## Exercise instructions
Going through the data below, tally every line where the string "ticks" occurs, then give only the tally.

##### Dataset section

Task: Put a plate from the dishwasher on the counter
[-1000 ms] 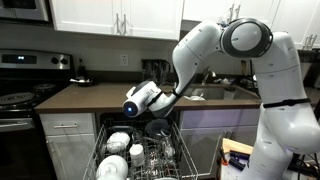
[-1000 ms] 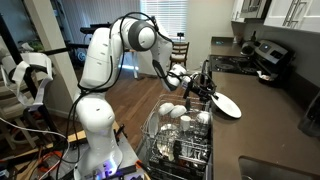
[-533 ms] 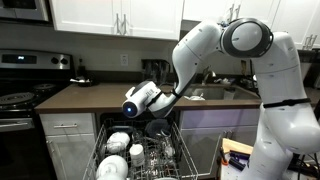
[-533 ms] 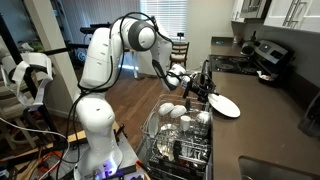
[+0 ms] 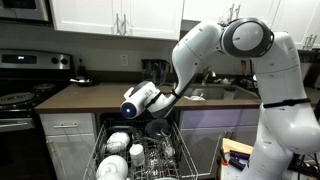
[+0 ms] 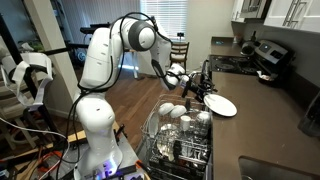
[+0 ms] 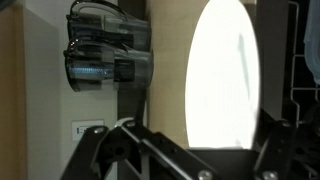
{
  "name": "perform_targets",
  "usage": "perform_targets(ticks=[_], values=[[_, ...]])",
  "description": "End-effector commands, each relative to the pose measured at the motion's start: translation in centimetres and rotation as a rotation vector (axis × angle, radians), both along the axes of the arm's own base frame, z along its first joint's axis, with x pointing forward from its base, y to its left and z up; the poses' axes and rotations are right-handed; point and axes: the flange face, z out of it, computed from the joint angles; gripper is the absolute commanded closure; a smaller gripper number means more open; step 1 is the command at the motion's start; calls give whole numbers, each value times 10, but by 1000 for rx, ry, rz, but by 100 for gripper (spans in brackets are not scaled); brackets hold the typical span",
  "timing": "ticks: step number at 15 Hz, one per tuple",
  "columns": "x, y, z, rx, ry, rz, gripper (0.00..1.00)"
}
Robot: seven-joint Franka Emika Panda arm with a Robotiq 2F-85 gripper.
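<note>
The small white plate (image 6: 221, 105) lies nearly flat on the dark brown counter (image 6: 275, 115), just beyond the dishwasher. My gripper (image 6: 204, 90) hovers at the plate's near edge, open, with its fingers spread wider than the plate. In the wrist view the plate (image 7: 226, 72) is a bright oval on the counter (image 7: 168, 90), ahead of the gripper (image 7: 200, 148) and free of its fingers (image 7: 286, 142). The dishwasher (image 5: 140, 155) stands open below, its wire rack (image 6: 180, 135) pulled out and full of white dishes and glasses. The arm hides the plate in an exterior view.
A black stove (image 5: 20, 100) borders the counter (image 5: 90, 97). A dark blender-like appliance (image 7: 105, 50) stands against the wall near an outlet (image 7: 88, 128). The sink (image 5: 215, 92) lies behind the arm. A wooden chair (image 6: 180, 48) stands across the room.
The jaws have gone from shut on the plate to open. The plate has dropped from a tilted hold to lying on the counter. The arm has barely moved.
</note>
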Motion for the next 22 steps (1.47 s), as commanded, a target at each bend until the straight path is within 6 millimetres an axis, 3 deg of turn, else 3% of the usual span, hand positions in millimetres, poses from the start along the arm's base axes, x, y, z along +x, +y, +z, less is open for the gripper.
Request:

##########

## Result of this task
2